What does that do to a child traumatized? She takes it into herself as her doing, her BADNESS, her being not having the rights to even be born.
The traumas, then more heaped upon already broken shoulders. Yet these years have become the very best. Respecting my limits, my brokenness, my tragedies with grace- as the continual walking in nature brings a curative effect.
Not giving up, but pushing forward, yet also leaning to do so more slowly, carefully, with patience that is not yet forthcoming with ease, but coming. The well springs open with love, peace, and wonder at every moment of life and well-being.
Some mornings it is hard to sit still by myself, with myself, the cat nearby on the screen porch, the little candle aflame flickering softly, the birds not yet up. A compulsion to do something is quelled knowing that going to my core only happens in stillness.
Why is so repulsive to be there? There is where solace lay, in my own being, with my own words, feelings and thoughts. Yet throughout life… running. Detached from it, and no wonder. Coming from a place of terror, chaos, and fear, fearing the very people I lived with- family.
So now the fears are from monsters dead. Chet, still around the corner ready to pounce, though now long gone. And others.
The peace of the land stills my fright with its wonder. Summer slips by fast, resolving to savor each moment more thoroughly as the days dissolve, sometimes with regrets for not wringing more out of them.
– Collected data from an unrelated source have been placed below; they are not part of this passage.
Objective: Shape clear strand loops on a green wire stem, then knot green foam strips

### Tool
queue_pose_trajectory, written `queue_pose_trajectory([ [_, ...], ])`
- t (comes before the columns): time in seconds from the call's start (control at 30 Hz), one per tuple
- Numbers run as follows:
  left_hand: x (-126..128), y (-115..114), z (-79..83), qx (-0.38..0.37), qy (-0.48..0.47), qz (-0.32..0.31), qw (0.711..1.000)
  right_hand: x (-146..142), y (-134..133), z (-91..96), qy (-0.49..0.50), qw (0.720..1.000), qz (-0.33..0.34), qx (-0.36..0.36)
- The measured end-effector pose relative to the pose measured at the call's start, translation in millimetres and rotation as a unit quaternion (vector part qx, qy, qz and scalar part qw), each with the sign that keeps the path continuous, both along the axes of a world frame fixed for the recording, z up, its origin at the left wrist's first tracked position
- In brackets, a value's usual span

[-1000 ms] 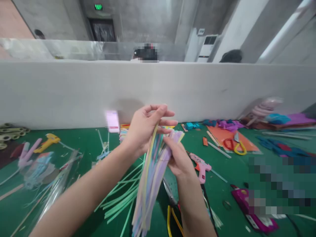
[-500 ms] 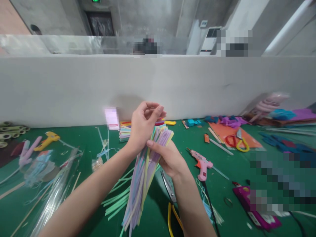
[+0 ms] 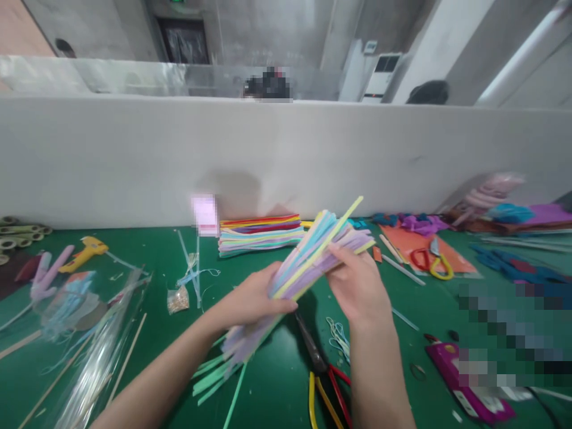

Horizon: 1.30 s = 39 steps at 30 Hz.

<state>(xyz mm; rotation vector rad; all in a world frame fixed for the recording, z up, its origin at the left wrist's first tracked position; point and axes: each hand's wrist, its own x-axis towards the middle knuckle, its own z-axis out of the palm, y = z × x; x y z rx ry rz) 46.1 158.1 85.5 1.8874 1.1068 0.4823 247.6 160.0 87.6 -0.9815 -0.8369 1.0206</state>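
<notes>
A thick bundle of pastel pipe cleaners [image 3: 297, 271], in lilac, yellow, pink and pale blue, slants up to the right above the green table. My left hand [image 3: 259, 298] is closed around its middle, the thumb lying across the front. Near the upper end, my right hand [image 3: 355, 280] grips the bundle with its thumb on the near side. One yellow stem sticks out past the others at the top. Mint green pipe cleaners [image 3: 214, 375] lie on the table under the lower end, which is blurred. Beneath my hands are tools with yellow and red handles [image 3: 319, 369].
Against the white partition [image 3: 134, 161] lies a stack of coloured pipe cleaners [image 3: 261, 235]. A yellow glue gun [image 3: 84, 253] and clear plastic sleeves [image 3: 96, 351] are at left. Scissors [image 3: 433, 259] on an orange sheet and a purple packet [image 3: 469, 381] lie at right.
The bundle has tilted from nearly upright to a rightward slant. My left hand has come down from its top to grasp the middle; my right hand has moved right, still holding it.
</notes>
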Motion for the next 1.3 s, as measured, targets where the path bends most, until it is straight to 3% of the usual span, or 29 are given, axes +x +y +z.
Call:
queue_pose_trajectory([
  [0.1, -38.3, 32.7, 11.8, 0.051, 0.045, 0.093, 0.993, 7.7, 21.6, -13.5, -0.133, 0.990, -0.036, 0.012],
  [0.2, -81.7, 65.1, 22.1, 0.110, 0.099, 0.200, 0.969, -1.7, 61.9, -34.1, -0.324, 0.946, -0.016, 0.024],
  [0.37, -122.7, 95.3, 22.2, 0.156, 0.163, 0.247, 0.942, -54.8, 121.9, -70.4, -0.606, 0.784, 0.118, 0.068],
  [0.5, -136.6, 97.3, 22.5, 0.167, 0.190, 0.257, 0.933, -82.5, 139.7, -83.6, -0.739, 0.653, 0.141, 0.083],
  [0.6, -145.8, 97.3, 24.4, 0.176, 0.198, 0.285, 0.921, -82.7, 140.7, -82.5, -0.793, 0.586, 0.133, 0.096],
  [0.7, -151.4, 100.7, 22.7, 0.184, 0.206, 0.295, 0.915, -67.3, 130.1, -71.5, -0.815, 0.552, 0.122, 0.127],
  [0.8, -145.3, 107.6, 15.9, 0.196, 0.211, 0.263, 0.921, -38.7, 103.9, -49.1, -0.814, 0.540, 0.113, 0.183],
  [0.87, -130.5, 115.7, 7.8, 0.204, 0.210, 0.209, 0.933, -17.2, 78.2, -30.1, -0.802, 0.543, 0.095, 0.230],
  [0.97, -91.9, 134.9, -11.2, 0.217, 0.195, 0.101, 0.951, 7.8, 34.6, -3.5, -0.772, 0.566, 0.038, 0.287],
  [1.07, -47.0, 153.7, -35.1, 0.217, 0.182, 0.059, 0.957, 16.8, -3.2, 12.8, -0.745, 0.589, -0.022, 0.313],
  [1.13, -25.1, 158.4, -48.2, 0.210, 0.169, 0.059, 0.961, 15.4, -20.0, 16.2, -0.718, 0.619, -0.049, 0.313],
  [1.2, -14.8, 154.3, -55.1, 0.203, 0.142, 0.069, 0.966, 10.9, -28.9, 14.6, -0.679, 0.668, -0.066, 0.297],
  [1.3, -15.8, 136.4, -51.0, 0.201, 0.067, 0.101, 0.972, 2.3, -30.2, 7.7, -0.628, 0.728, -0.077, 0.265],
])
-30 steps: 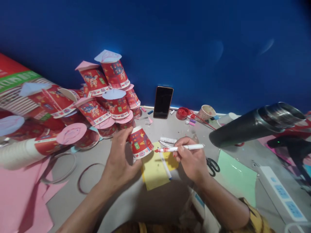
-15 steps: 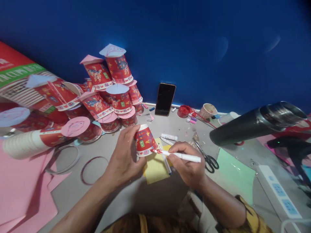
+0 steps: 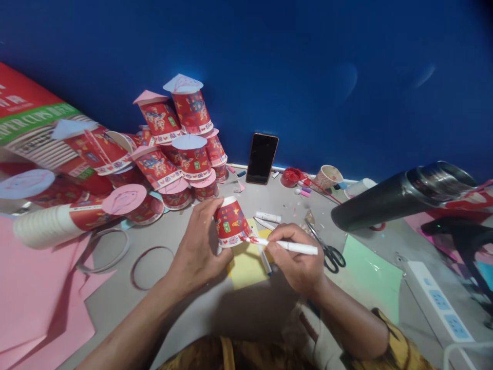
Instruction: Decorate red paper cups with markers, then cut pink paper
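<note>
My left hand (image 3: 200, 241) is wrapped round an upside-down red patterned paper cup (image 3: 231, 222) standing on a yellow sheet of paper (image 3: 246, 264). My right hand (image 3: 298, 259) pinches a white marker (image 3: 287, 245) with a red tip. The marker's tip touches the cup's lower rim on its right side. A second pen (image 3: 265, 261) lies on the yellow paper under the marker.
A pile of red paper cups with paper lids (image 3: 181, 149) rises at back left. Pink paper (image 3: 34, 298) and cut rings (image 3: 148, 259) lie left. A phone (image 3: 262, 158) leans on the blue wall. Scissors (image 3: 327, 249), green paper (image 3: 370, 277), a dark flask (image 3: 400, 198) and a power strip (image 3: 439, 308) are right.
My right hand has brought the marker down and left, from pointing beside the cup to touching its lower rim. My left hand keeps hold of the cup.
</note>
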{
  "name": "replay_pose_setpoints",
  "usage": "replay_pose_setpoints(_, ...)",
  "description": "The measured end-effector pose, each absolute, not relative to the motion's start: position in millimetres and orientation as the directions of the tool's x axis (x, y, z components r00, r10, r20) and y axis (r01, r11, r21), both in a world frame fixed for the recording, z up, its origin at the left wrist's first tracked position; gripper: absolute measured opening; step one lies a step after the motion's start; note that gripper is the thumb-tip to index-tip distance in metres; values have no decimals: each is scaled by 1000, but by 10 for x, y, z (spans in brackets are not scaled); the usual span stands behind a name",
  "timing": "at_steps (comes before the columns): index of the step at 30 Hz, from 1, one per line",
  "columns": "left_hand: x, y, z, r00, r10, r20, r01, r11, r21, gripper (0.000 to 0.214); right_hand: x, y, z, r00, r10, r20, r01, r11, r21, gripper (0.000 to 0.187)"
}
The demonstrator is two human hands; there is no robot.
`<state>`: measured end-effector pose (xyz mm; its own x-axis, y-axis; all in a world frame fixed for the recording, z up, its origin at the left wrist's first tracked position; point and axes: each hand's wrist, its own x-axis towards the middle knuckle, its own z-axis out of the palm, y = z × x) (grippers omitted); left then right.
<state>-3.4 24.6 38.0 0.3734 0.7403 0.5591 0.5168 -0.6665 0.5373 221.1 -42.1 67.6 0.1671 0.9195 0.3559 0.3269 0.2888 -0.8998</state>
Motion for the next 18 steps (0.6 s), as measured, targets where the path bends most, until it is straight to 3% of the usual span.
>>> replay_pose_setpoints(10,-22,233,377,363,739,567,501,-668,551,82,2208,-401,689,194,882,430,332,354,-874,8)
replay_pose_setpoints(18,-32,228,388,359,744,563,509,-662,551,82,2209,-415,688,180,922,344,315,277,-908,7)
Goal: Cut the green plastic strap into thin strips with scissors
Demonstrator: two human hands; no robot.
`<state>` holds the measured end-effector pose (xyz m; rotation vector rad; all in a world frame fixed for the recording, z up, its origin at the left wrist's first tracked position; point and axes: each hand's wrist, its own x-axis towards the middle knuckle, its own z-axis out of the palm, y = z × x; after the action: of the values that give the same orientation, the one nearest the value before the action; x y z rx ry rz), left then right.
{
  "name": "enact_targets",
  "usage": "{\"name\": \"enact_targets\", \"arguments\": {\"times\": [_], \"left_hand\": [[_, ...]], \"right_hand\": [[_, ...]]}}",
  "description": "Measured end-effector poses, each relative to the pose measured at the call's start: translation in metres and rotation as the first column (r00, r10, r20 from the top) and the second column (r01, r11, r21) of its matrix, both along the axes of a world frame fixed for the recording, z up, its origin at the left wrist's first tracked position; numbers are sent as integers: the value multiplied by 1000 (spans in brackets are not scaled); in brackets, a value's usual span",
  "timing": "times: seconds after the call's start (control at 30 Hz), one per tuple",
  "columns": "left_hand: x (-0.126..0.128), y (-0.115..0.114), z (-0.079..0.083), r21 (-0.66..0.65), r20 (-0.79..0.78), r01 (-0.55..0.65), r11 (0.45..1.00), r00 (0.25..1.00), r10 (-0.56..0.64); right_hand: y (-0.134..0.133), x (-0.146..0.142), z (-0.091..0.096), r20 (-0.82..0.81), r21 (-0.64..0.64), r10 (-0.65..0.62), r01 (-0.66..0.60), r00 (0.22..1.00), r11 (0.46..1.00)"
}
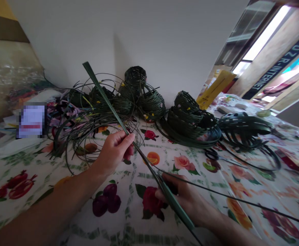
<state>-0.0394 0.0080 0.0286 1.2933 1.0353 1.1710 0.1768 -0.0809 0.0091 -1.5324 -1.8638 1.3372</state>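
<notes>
A long flat dark green strip [105, 97] runs diagonally from the upper left down to the lower right. My left hand [114, 150] is closed around its middle, pinching it between thumb and fingers. My right hand [184, 198] grips the strip's lower part near the table, together with a thin dark strand [241, 201] that trails off to the right. Both hands hover just above the floral tablecloth [128, 212].
Several small woven green baskets [136, 92] are piled against the white wall, with more stacked at the centre right [190, 116]. Loose green strips coil at the left [87, 136]. Scissors [214, 155] lie on the cloth beside a half-woven piece [244, 130].
</notes>
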Motion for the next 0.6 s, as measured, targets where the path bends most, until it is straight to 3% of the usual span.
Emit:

The flowers are abundant, tended and watered with care, along with the birdbath scoured out and refilled daily- bathers coming right after the fresh water is put in, splashing their feathers, lining up, who’s next?
As the sun sets the bedroom fills with golden light, my retreat, the yellow walls bouncing sunshine with a splash reflecting on walls, mirrors, and hanging sparkly gems twirling in an arc above. Yet another cherished time of day, that hour before dusk as the gold turns to red, orange, and all hues of yellow.